More specific research questions relevant to research currently undertaken at Durham include:

  • How to develop inverse modelling approaches that will provide realistic uncertainty estimates for the environmental variable(s) being inferred?

Inverse models currently are used by researchers in SBBS and Geography to infer past environmental conditions (e.g. relative sea levels, seasonal temperatures) from assemblages of fossils of various groups of organisms (e.g. foraminiferans, Chironomids, pollen, diatoms).

  • How realistically to assess uncertainties in parameter estimations used in process models and the impact of these uncertainties on uncertainties in the model outputs, especially when simulations are made for past or future environmental conditions unlike those of the present?

Researchers in SBBS, Geography, Earth Science and several other departments use a variety of process models, often with many parameters, frequently also applying these models to simulate the behaviour of Earth system components under environmental conditions unlike those for which the data used to estimate the model parameters were collected.

Aims of the Programme

The overall aims of the proposed programme of events are:

  • To develop an increased awareness amongst modellers both of the need to quantify uncertainties in model outputs that arise from uncertainties in the input data, parameter values and/or process specifications, and of the methods available for achieving such quantification.
  • To identify statistical tools and methods that can be applied to quantify uncertainties in model outputs, where these already are available.
  • To stimulate collaborative research between statisticians and those developing and applying models that will generate new tools able to provide more realistic uncertainty estimates for both (forward) process-based or dynamic models and for statistical models, including inverse models.
  • To stimulate the development and writing of grant proposals to various funding agencies seeking support for the research ideas that emerge from the discussions amongst researchers.

Programme of Events

The first two aims will be achieved through a programme of guest lectures/seminars delivered by modellers and statisticians. Guest speakers will be invited each to spend 2-3 days in Durham following their lecture to enable interactions with Durham researchers.
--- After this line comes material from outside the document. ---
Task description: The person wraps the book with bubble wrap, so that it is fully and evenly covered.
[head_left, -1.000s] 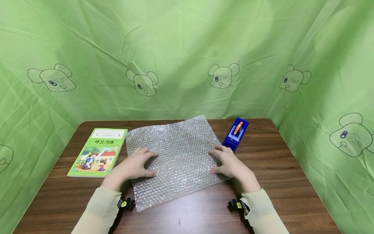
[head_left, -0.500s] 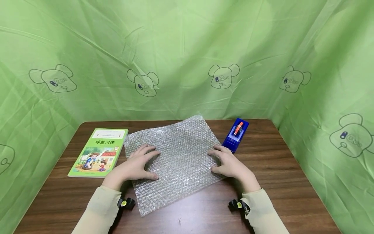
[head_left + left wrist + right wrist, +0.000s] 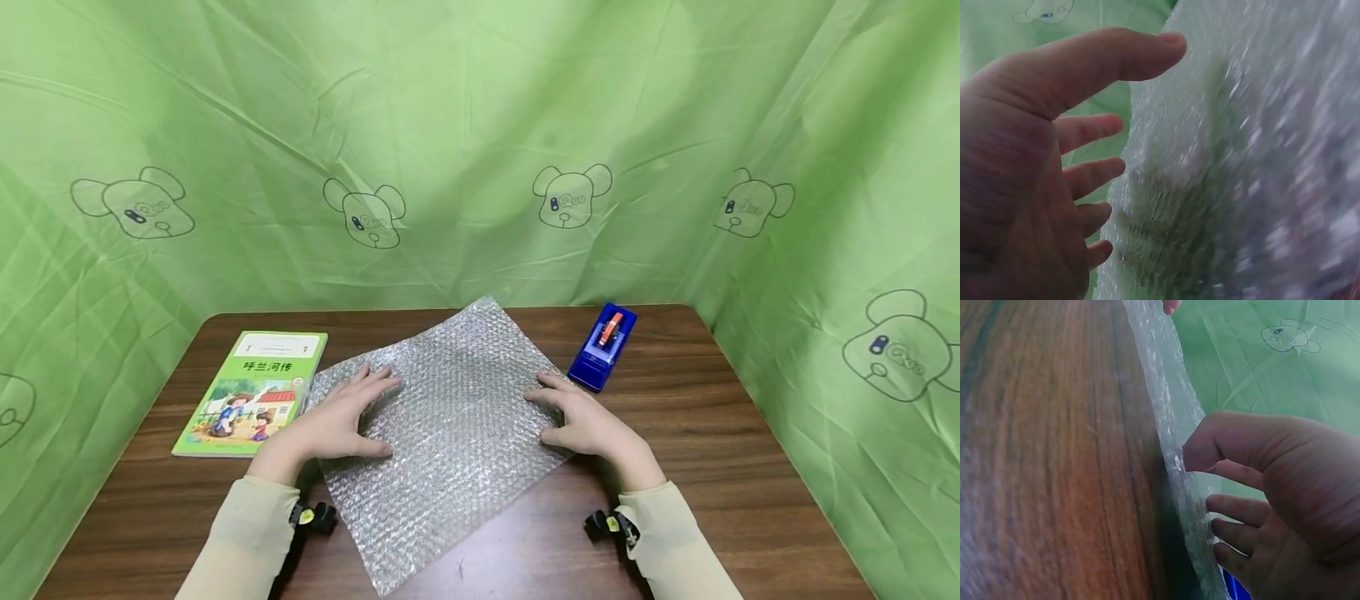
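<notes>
A sheet of silvery bubble wrap [image 3: 457,417] lies askew on the table, one corner pointing toward me. My left hand [image 3: 337,421] is over its left side, fingers spread and slightly bent. In the left wrist view the left thumb [image 3: 1129,55] is apart from the fingers, with the sheet beyond them and nothing gripped. At the right edge of the sheet, my right hand [image 3: 588,421] has its loosely bent fingertips on or just above the wrap. The right wrist view shows the right thumb [image 3: 1229,434] at the sheet's edge; whether it presses there I cannot tell.
To the left lies a green book [image 3: 251,392] with an illustrated cover. A flat blue case [image 3: 592,367] with an orange piece on it lies beyond my right hand. Green printed cloth [image 3: 465,150] walls the wooden table [image 3: 712,467] at the back and sides.
The bubble wrap has turned counterclockwise: its near corner moved toward me and right, its far corner left. My left hand shifted slightly left; the right hand stayed nearly in place.
</notes>
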`<action>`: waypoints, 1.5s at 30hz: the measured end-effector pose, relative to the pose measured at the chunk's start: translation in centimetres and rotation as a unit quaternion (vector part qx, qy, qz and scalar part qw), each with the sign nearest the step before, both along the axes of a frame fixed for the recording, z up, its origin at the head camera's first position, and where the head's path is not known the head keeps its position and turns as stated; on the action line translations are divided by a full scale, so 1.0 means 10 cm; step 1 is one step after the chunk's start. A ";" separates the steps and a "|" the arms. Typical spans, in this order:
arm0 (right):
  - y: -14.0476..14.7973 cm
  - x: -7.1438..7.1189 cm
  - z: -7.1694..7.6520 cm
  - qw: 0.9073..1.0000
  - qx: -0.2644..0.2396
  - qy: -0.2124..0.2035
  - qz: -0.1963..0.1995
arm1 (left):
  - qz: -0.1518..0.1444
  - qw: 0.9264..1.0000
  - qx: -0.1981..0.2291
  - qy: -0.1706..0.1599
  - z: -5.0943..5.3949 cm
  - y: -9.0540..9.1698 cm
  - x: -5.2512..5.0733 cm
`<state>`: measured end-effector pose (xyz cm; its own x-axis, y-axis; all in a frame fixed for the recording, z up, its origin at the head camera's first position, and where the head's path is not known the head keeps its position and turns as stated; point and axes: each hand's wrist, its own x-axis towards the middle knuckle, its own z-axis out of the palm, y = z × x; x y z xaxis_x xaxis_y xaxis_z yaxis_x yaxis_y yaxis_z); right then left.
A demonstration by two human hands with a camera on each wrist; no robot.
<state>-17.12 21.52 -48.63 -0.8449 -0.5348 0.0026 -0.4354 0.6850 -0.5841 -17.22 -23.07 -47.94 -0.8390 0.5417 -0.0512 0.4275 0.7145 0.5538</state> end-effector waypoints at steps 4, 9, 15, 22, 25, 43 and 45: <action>0.00 0.00 -0.01 1.000 0.002 0.001 0.000 | 0.001 1.000 -0.003 -0.011 -0.03 0.01 0.00; 0.00 0.00 0.02 1.000 0.008 0.007 0.002 | -0.001 1.000 -0.026 -0.010 -0.05 0.03 -0.01; -0.02 0.03 0.10 1.000 0.021 0.019 0.013 | -0.006 0.998 -0.054 -0.016 -0.05 0.03 0.02; -0.10 0.09 0.21 1.000 0.026 0.016 0.008 | -0.003 0.998 -0.059 -0.019 0.02 0.10 0.06; -0.13 0.12 0.25 1.000 0.022 0.016 0.012 | 0.001 0.998 -0.064 -0.027 0.09 0.15 0.10; -0.22 0.15 0.12 0.997 0.064 -0.018 -0.029 | 0.019 0.994 -0.107 -0.021 0.26 0.19 0.21; -0.22 0.14 0.11 0.998 0.062 -0.016 -0.028 | 0.022 0.993 -0.115 -0.007 0.27 0.16 0.20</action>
The third aim will be achieved by convening a workshop attended by relevant Durham researchers, selected researchers from other UK institutions and relevant international partners. The primary workshop outcome will be the stimulation of new collaborative research between modellers and statisticians. Financial support for this research will be sought through one or more standard or consortium research proposals to a UK or EU funding agency, initial drafting of which will take place during the workshop.


Date Speaker Title
3 November 2011 Jonty Rougier The statistical challenges of limitations in dynamical models of climate
11 November 2011 Professor John Haslett Reconstructing Palaeoclimates
17 November 2011 Professor Stephen Sitch Vegetation Dynamic Models - links to GCMs
1 December 2011 Mark O'Malley Energy Systems: Susceptibility to Climate Change
19 January 2012 Richard Chandler
2 February 2012 Peter Challenor
Professor Wolfgang Cramer Cancelled
15 March 2012 Professor Philippe Huybrechts Modelling Ice Sheets
22 March 2012 Professor Tony Payne Ice-Sheet Dynamics
29 March 2012 Professor Paul Valdes Modelling Palaeoclimates
3 May 2012 Professor Wilfried Thuiller Species' Distribution Models

These seminars will take place at the Institute of Advanced Study, 1.00-2.00pm.